I adore this powerful film. In fact, as much as I rate Martin Scorsese and think he probably deserved to get a Best Director Academy Award that year for Raging Bull, I'd still give the Best Picture Oscar to Ordinary People, which is truly touching and poignant in a way that perhaps the more artistically accomplished but relatively remote Raging Bull isn't.
However, the ending does leave me feeling rather conflicted. On one hand, I find Conrad and Calvin's reconciliation, and Beth's fundamental inability to break free of her icy shell and move on, as they are attempting to do, incredibly touching and bittersweet.
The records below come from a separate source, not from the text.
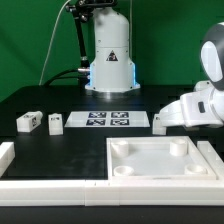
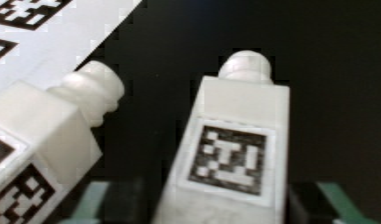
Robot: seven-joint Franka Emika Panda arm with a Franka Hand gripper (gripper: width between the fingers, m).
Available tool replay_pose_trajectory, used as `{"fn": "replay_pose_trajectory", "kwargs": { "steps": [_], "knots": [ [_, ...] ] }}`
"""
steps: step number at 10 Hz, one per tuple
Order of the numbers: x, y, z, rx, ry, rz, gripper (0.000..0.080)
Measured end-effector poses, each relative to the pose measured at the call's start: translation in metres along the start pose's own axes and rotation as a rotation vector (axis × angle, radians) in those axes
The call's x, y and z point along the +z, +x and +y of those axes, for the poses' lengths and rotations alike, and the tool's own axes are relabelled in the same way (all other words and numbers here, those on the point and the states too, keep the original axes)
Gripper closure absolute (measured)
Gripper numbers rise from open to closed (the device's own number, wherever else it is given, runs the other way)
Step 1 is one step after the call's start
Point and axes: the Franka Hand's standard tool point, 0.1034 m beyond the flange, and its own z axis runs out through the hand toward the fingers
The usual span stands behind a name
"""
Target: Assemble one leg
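In the wrist view a white leg [image 2: 231, 130] with a square black-and-white tag and a round peg at its far end lies on the black table between my fingers. My gripper [image 2: 215, 206] is open; the teal pads [image 2: 102, 200] stand apart from the leg on either side. A second leg [image 2: 54, 130] lies close beside it. In the exterior view my hand [image 1: 195, 108] is low at the right, next to a leg [image 1: 158, 121]. Two more legs [image 1: 28, 121] [image 1: 56, 123] lie at the left.
The marker board [image 1: 105, 120] lies mid-table and shows in the wrist view's corner [image 2: 36, 25]. The large white tray-like part [image 1: 160, 160] with corner sockets lies in front. A white rim [image 1: 40, 180] runs along the front and left. The robot base [image 1: 108, 60] stands behind.
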Motion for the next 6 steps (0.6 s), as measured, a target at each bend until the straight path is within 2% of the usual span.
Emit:
{"fn": "replay_pose_trajectory", "kwargs": {
  "steps": [1,6],
  "knots": [
    [0.0,0.0,0.0,0.0,0.0,0.0,0.051],
    [0.0,0.0,0.0,0.0,0.0,0.0,0.0509]
  ]
}}
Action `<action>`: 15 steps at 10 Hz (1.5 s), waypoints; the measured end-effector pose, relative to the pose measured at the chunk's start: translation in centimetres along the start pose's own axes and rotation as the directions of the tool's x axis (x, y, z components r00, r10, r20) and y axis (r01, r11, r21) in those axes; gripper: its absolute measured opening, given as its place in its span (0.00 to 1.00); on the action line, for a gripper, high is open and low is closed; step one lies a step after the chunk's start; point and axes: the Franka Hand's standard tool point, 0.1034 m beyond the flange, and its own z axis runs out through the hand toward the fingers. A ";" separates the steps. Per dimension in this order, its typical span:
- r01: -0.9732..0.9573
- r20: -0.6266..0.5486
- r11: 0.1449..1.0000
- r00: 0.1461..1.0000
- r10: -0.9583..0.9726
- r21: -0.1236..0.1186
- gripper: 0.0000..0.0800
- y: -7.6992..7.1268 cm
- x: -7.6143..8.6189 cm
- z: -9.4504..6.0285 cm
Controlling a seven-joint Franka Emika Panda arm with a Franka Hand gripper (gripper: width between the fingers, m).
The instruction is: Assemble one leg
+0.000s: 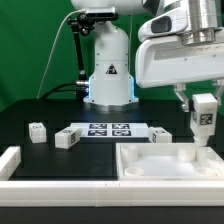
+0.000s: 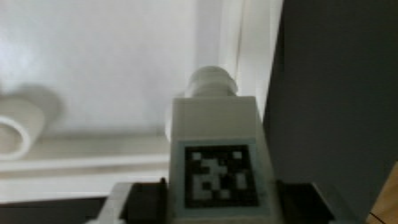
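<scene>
My gripper point(image 1: 203, 112) is shut on a white leg point(image 1: 204, 120) with a black-and-white tag on its face, and holds it upright above the far right corner of the large white tray-like part point(image 1: 165, 172). In the wrist view the leg point(image 2: 217, 140) fills the middle between my dark fingers point(image 2: 150, 200), its round tip pointing down at the tray's rim point(image 2: 246, 60). A white post point(image 1: 190, 153) stands in the tray just below the leg. Three more legs lie on the black table: one point(image 1: 38, 131), one point(image 1: 66, 139) and one point(image 1: 160, 136).
The marker board point(image 1: 105, 131) lies on the table in front of the robot's white base point(image 1: 108, 75). A white rail point(image 1: 10, 165) borders the table at the exterior view's left and front. A round white stub point(image 2: 22, 120) shows inside the tray in the wrist view.
</scene>
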 end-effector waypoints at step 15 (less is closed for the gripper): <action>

On the other hand, I sometimes wonder if there is a hint of misogyny in the depiction of this family, with Beth, who I admittedly find to be a very credible, very convincing character, superbly rendered by the late Mary Tyler Moore, almost cast, by default, as the film's de facto villain whose emotional frigidity is implied to be the factor that is preventing the rest of the family progress healthily with their grief (and thus, must be cast from the family home in order for Conrad and Calvin to somehow flourish).
Of course, we should all be sophisticated enough to process family dramas in which the main female character is presented as the most antagonistic individual, without it coming across as some form of sexism. In real life, people are flawed and complex irrespective of gender, race and sexuality, and it would be very reductive and shallow to always end up with a scenario in which only old white men were the de facto villains, and, besides, the novel from which Ordinary People was adapted was authored by Judith Guest, a woman. But, like I say, the film's resolution, whilst undeniably powerful and incisive, does leave me somewhat conflicted.